TASK DIRECTIONS:
Whichever lines include the word "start", copy them as they appear in the data.

THE RECORDS:
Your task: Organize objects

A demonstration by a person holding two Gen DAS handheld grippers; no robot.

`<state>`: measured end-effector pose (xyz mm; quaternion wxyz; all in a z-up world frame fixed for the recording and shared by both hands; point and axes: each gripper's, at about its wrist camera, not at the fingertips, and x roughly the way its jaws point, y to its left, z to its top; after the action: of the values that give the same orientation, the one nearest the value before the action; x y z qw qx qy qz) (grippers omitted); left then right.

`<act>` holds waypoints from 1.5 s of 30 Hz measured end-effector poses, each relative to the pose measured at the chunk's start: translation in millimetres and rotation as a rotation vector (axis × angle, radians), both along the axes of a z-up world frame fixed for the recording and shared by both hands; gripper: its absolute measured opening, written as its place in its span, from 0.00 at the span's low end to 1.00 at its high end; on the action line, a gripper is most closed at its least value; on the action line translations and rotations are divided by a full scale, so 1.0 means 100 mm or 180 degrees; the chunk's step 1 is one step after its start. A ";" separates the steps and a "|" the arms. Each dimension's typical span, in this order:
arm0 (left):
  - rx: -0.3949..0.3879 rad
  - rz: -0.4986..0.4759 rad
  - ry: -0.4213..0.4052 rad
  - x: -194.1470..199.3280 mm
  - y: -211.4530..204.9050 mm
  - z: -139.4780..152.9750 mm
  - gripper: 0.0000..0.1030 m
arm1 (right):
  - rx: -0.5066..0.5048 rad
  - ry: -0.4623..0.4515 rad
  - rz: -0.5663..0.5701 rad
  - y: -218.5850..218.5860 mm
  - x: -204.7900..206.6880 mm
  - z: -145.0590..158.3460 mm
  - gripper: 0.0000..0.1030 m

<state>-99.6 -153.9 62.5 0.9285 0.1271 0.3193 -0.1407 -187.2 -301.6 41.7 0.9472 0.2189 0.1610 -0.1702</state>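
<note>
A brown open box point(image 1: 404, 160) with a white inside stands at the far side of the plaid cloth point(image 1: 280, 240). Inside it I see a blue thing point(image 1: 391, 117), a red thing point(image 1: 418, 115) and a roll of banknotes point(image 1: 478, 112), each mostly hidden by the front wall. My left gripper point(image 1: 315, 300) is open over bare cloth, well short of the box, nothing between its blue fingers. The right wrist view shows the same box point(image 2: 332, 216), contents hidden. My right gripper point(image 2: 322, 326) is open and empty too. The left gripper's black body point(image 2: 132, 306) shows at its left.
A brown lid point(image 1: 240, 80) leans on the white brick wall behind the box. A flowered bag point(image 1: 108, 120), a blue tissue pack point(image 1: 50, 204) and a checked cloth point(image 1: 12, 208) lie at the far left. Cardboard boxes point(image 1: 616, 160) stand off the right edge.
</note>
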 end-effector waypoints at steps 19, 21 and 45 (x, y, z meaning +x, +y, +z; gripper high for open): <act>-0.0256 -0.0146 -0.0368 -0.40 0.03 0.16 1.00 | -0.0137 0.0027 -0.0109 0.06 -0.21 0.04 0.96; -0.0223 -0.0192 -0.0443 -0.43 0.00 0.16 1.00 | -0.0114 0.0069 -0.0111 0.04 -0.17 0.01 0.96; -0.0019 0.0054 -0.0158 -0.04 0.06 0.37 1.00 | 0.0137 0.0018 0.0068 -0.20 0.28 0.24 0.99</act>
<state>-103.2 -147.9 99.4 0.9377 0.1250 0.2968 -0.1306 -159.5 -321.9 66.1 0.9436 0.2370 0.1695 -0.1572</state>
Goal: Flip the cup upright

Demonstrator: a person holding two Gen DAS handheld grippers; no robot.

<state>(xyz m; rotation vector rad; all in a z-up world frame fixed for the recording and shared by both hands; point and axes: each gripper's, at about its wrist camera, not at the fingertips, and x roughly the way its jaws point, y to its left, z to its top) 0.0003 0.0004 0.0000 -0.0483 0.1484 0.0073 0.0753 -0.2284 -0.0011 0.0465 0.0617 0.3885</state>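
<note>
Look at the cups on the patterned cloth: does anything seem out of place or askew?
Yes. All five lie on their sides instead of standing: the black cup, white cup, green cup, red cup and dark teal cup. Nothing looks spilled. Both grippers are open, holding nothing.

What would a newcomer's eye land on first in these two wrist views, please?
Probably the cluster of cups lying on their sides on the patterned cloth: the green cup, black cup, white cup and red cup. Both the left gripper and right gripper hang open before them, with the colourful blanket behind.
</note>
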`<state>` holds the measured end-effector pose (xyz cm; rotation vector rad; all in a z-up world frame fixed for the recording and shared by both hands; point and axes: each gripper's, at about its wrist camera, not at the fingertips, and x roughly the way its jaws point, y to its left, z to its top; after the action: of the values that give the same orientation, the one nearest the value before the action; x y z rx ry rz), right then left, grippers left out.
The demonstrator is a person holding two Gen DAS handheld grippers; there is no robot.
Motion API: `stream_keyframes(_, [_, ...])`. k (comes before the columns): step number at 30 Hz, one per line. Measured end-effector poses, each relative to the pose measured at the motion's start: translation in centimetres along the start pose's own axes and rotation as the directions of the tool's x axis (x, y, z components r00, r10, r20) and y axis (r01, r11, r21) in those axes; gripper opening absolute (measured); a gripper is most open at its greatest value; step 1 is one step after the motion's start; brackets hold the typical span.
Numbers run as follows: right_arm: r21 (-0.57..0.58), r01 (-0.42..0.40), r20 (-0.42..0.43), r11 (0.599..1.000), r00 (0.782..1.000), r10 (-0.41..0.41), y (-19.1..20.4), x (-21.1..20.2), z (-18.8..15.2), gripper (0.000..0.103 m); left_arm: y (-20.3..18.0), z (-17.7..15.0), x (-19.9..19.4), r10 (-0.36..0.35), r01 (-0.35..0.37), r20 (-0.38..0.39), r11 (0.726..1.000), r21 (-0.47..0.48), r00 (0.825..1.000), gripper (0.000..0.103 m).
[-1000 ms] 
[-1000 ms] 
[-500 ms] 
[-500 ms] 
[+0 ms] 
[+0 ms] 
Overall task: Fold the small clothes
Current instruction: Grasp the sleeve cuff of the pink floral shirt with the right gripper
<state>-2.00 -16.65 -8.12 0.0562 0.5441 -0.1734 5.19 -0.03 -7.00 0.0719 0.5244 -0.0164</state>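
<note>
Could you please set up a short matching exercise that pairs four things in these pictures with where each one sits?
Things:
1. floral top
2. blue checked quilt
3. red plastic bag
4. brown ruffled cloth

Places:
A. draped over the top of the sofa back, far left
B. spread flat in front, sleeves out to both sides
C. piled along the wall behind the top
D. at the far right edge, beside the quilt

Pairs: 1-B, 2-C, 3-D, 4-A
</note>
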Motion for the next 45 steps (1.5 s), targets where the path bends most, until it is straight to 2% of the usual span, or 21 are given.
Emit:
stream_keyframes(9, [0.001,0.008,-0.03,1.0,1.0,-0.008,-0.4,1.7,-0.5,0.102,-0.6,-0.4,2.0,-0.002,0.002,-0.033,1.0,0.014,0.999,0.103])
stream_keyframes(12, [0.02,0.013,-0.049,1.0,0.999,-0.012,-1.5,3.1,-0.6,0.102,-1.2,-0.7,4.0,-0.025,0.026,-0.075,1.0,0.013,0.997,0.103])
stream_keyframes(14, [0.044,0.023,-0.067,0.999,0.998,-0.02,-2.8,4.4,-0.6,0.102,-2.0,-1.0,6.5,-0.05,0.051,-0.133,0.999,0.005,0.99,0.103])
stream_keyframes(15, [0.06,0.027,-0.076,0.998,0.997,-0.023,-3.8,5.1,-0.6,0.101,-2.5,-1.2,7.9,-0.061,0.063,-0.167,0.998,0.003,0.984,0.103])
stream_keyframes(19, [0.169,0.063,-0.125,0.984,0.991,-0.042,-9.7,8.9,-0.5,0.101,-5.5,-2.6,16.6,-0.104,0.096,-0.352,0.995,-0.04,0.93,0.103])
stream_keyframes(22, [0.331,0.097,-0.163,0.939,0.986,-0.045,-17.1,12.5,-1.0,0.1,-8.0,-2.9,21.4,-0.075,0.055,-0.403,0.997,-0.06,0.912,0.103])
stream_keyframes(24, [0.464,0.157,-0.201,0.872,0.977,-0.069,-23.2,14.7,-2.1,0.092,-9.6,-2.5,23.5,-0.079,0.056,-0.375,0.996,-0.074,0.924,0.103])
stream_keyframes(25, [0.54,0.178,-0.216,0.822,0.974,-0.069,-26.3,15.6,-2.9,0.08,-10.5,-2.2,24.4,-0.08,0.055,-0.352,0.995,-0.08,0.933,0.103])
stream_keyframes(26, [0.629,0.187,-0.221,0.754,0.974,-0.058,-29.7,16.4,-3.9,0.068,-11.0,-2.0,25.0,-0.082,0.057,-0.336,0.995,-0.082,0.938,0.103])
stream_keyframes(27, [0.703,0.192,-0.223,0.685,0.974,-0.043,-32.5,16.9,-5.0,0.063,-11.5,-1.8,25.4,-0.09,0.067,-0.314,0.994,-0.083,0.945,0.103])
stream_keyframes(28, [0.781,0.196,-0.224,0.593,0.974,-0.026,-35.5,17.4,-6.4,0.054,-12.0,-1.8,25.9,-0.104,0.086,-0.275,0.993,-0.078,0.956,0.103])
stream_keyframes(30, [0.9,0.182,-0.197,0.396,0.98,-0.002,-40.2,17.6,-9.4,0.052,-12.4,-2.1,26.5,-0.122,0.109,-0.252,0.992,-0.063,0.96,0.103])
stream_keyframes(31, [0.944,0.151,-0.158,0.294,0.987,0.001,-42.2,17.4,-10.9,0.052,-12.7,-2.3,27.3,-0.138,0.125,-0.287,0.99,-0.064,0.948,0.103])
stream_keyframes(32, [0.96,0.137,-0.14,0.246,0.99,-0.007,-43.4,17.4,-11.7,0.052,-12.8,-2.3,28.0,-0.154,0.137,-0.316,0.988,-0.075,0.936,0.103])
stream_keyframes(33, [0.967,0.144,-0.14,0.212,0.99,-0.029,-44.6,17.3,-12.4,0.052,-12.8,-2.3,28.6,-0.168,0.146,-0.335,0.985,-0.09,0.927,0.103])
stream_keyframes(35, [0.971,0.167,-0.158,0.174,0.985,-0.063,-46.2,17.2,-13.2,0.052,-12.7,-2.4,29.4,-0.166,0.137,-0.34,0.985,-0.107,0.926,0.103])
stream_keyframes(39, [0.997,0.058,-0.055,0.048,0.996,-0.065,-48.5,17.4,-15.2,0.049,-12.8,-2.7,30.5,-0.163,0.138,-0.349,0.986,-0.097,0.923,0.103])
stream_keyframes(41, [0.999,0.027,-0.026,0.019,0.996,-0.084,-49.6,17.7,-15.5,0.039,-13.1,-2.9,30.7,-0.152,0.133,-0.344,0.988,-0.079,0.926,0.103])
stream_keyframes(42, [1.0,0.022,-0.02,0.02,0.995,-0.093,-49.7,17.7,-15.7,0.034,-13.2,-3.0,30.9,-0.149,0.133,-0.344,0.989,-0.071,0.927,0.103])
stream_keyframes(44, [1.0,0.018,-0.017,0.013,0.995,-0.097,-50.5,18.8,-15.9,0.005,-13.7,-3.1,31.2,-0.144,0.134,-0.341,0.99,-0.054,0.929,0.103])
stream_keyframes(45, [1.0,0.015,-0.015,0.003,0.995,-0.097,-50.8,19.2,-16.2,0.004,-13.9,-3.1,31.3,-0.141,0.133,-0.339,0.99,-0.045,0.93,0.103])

THE ANSWER:
`<act>` holds waypoints from 1.5 s of 30 Hz measured end-effector poses, each relative to the pose measured at the chunk's start: translation in millimetres and rotation as a rotation vector (axis × angle, radians), both along the axes of a z-up world frame fixed for the recording and shared by both hands; gripper: its absolute measured opening, written as its place in its span, from 0.00 at the span's low end to 1.00 at its high end; on the action line, a gripper is most closed at its least value; on the action line translations and rotations are divided by a full scale, so 1.0 means 100 mm or 180 degrees; the chunk's step 1 is one step after its start. A ";" separates the steps and a "|" the arms. Each dimension's typical span, in this order:
Motion API: `stream_keyframes(_, [_, ...])`. k (comes before the columns): step number at 30 Hz, one per line. Measured end-effector poses, each relative to the pose measured at the motion's start: translation in centimetres along the start pose's own axes and rotation as the directions of the tool's x axis (x, y, z components r00, r10, r20) and y axis (r01, r11, r21) in those axes; gripper opening absolute (measured); a gripper is most open at its greatest value; step 1 is one step after the motion's start; brackets hold the typical span.

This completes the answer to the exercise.